WHAT IS EXPECTED
Would you please return the lines of the entries below starting at the line that has "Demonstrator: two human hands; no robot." and ending at the line that has "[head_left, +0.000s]", both included, exactly as they are?

- - - - -

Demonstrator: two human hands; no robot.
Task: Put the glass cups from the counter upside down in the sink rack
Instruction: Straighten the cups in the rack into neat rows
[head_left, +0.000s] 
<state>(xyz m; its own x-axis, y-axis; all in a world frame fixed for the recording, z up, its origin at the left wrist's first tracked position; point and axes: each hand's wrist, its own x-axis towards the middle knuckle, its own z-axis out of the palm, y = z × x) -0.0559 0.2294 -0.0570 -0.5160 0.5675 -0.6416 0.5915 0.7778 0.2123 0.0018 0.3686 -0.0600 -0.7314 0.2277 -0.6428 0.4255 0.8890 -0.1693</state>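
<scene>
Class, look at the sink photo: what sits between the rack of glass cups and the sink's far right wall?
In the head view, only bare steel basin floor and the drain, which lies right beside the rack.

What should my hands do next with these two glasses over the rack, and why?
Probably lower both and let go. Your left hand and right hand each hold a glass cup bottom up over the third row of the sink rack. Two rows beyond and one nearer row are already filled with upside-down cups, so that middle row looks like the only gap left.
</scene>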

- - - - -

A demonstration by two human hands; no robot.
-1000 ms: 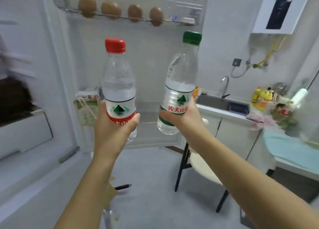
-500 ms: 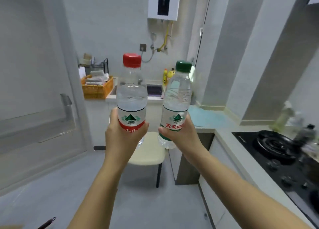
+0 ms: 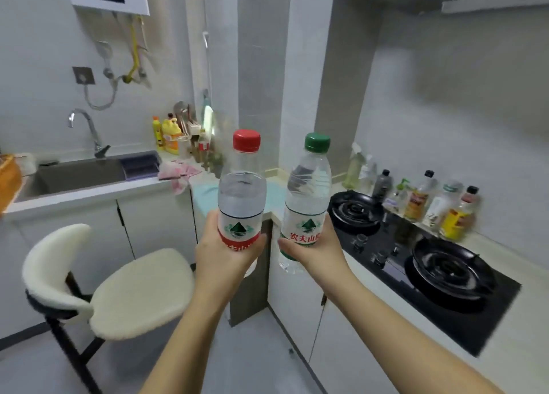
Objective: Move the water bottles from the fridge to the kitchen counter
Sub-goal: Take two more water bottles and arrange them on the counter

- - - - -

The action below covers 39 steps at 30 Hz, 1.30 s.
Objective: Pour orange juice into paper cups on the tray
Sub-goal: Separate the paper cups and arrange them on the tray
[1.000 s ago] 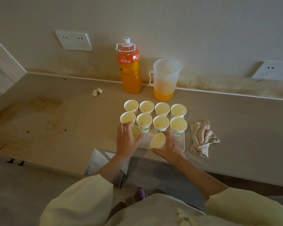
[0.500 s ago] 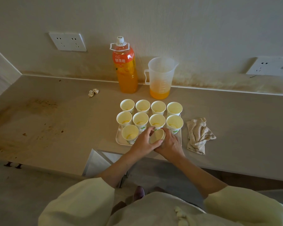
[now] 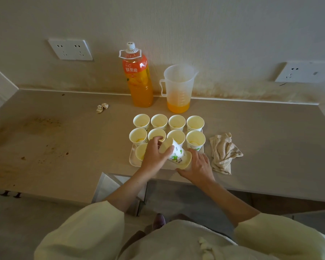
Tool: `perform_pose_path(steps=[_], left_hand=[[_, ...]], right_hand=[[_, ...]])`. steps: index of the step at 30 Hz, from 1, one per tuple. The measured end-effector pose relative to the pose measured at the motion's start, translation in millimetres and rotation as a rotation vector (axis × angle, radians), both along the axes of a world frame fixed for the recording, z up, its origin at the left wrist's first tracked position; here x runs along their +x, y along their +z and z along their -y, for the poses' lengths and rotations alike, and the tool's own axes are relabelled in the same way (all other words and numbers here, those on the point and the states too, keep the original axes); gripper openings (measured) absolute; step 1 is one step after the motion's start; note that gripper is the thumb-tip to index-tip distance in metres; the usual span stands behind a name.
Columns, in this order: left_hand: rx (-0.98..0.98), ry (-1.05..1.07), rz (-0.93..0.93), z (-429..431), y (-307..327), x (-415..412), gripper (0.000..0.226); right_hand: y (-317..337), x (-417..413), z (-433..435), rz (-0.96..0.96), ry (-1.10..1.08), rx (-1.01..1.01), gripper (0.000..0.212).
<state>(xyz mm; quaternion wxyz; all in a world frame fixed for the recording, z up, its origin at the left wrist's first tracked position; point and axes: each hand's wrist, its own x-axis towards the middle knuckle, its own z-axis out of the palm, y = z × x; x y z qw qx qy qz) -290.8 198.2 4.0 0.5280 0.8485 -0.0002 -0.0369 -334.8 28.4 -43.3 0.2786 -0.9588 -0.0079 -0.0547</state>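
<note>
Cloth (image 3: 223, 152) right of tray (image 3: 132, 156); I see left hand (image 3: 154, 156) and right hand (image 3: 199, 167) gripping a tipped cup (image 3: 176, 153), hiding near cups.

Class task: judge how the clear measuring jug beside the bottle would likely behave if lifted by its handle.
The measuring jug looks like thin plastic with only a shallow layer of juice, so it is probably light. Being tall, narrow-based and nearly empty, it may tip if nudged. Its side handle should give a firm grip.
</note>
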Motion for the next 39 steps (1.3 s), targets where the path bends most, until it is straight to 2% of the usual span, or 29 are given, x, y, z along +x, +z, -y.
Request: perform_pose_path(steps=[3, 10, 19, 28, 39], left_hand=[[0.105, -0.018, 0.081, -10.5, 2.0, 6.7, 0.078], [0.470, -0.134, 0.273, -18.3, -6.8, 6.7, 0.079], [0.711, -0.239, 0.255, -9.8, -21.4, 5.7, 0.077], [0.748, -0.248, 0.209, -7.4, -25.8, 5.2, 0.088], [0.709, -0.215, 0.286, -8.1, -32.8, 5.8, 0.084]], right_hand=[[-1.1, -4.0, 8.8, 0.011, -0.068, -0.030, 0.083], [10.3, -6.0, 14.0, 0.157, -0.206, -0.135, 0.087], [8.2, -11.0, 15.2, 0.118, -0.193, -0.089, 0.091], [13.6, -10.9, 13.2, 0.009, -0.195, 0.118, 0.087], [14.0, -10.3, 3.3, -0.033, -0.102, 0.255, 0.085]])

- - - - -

REPLY
Demonstrator: two human hands; no robot.
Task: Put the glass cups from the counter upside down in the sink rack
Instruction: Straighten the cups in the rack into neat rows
[head_left, +0.000s] 

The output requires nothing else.